**Your goal**
Copy, from the data below, each line that has the word "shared".
········
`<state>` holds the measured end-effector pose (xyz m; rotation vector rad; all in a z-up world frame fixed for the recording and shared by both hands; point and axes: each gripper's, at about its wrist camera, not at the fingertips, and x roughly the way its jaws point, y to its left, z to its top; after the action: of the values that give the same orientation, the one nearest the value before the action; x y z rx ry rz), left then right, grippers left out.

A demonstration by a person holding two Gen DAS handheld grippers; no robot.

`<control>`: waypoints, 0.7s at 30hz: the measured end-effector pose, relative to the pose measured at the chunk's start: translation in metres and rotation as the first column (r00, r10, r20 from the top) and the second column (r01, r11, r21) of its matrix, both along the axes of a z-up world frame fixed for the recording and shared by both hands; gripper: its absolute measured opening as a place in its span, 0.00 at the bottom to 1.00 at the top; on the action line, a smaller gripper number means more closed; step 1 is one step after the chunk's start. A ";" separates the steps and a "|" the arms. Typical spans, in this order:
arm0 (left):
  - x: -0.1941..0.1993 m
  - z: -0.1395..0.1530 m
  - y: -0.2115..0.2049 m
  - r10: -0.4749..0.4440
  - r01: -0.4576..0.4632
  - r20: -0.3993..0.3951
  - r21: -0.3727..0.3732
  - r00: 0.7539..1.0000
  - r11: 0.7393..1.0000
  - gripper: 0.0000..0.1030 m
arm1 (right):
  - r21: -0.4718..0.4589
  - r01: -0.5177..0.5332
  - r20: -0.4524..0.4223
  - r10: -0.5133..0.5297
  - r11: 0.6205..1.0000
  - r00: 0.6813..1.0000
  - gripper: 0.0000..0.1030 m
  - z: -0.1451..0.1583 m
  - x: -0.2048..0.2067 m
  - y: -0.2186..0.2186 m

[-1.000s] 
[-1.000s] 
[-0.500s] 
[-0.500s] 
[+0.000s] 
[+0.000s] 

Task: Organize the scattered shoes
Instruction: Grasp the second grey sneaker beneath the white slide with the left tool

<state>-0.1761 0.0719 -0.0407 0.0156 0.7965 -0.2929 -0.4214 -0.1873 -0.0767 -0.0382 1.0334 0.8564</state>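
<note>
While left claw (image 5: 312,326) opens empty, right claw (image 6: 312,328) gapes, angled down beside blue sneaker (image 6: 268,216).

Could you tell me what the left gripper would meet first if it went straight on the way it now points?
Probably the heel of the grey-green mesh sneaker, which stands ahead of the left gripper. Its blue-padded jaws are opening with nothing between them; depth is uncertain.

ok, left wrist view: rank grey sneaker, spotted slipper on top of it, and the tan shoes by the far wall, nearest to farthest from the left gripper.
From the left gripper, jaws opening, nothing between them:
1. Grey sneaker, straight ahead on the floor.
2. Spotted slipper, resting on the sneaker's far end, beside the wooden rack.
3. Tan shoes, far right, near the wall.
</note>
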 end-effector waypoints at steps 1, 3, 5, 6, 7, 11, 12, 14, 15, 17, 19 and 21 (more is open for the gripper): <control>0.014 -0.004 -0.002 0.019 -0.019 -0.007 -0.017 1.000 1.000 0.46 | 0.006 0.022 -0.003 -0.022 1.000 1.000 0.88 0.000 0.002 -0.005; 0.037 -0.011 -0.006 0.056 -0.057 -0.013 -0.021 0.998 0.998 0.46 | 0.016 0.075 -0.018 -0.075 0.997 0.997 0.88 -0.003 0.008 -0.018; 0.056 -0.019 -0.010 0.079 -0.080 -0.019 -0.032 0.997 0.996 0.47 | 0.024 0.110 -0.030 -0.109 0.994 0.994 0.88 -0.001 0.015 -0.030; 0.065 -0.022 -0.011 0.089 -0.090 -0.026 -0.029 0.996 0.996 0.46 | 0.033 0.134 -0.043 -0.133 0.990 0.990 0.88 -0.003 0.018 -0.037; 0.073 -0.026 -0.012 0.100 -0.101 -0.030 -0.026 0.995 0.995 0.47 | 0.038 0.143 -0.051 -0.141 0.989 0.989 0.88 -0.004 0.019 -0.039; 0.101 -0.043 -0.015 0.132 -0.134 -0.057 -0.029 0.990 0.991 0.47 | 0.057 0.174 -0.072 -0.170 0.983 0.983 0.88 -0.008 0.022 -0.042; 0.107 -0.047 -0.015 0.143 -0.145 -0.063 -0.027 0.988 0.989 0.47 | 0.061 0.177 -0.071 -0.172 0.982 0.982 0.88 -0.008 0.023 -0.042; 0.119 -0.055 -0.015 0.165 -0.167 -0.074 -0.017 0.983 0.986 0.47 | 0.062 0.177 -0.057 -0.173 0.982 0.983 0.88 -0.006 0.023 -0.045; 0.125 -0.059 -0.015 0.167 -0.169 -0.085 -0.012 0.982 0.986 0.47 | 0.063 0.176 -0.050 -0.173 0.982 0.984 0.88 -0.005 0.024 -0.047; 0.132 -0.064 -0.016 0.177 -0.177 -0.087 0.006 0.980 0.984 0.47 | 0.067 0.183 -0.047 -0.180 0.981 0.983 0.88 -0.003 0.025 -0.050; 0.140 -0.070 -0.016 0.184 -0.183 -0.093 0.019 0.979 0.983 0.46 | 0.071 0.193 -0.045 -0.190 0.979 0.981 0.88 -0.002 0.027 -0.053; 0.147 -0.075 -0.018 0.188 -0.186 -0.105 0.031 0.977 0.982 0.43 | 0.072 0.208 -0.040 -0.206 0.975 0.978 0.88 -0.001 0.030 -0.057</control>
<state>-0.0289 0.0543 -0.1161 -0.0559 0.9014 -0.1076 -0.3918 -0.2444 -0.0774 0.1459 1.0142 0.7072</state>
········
**Answer to the exercise**
`<state>` holds the measured end-effector pose (xyz m; rotation vector rad; all in a z-up world frame fixed for the recording and shared by both hands; point and axes: each gripper's, at about its wrist camera, not at the fingertips, and x roughly the way its jaws point, y to its left, z to its top; after the action: of the values that give the same orientation, the one nearest the value before the action; x y z rx ry rz), left then right, grippers left out.
`<control>`: waypoints, 0.7s at 30hz: the measured end-effector pose, relative to the pose measured at the chunk's start: translation in metres and rotation as the first column (r00, r10, r20 from the top) and the second column (r01, r11, r21) of its matrix, both along the axes of a z-up world frame fixed for the recording and shared by both hands; gripper: its absolute measured opening as a place in its span, 0.00 at the bottom to 1.00 at the top; on the action line, a smaller gripper number means more closed; step 1 is one step after the chunk's start. A ";" separates the steps and a "|" the arms. Typical spans, in this order:

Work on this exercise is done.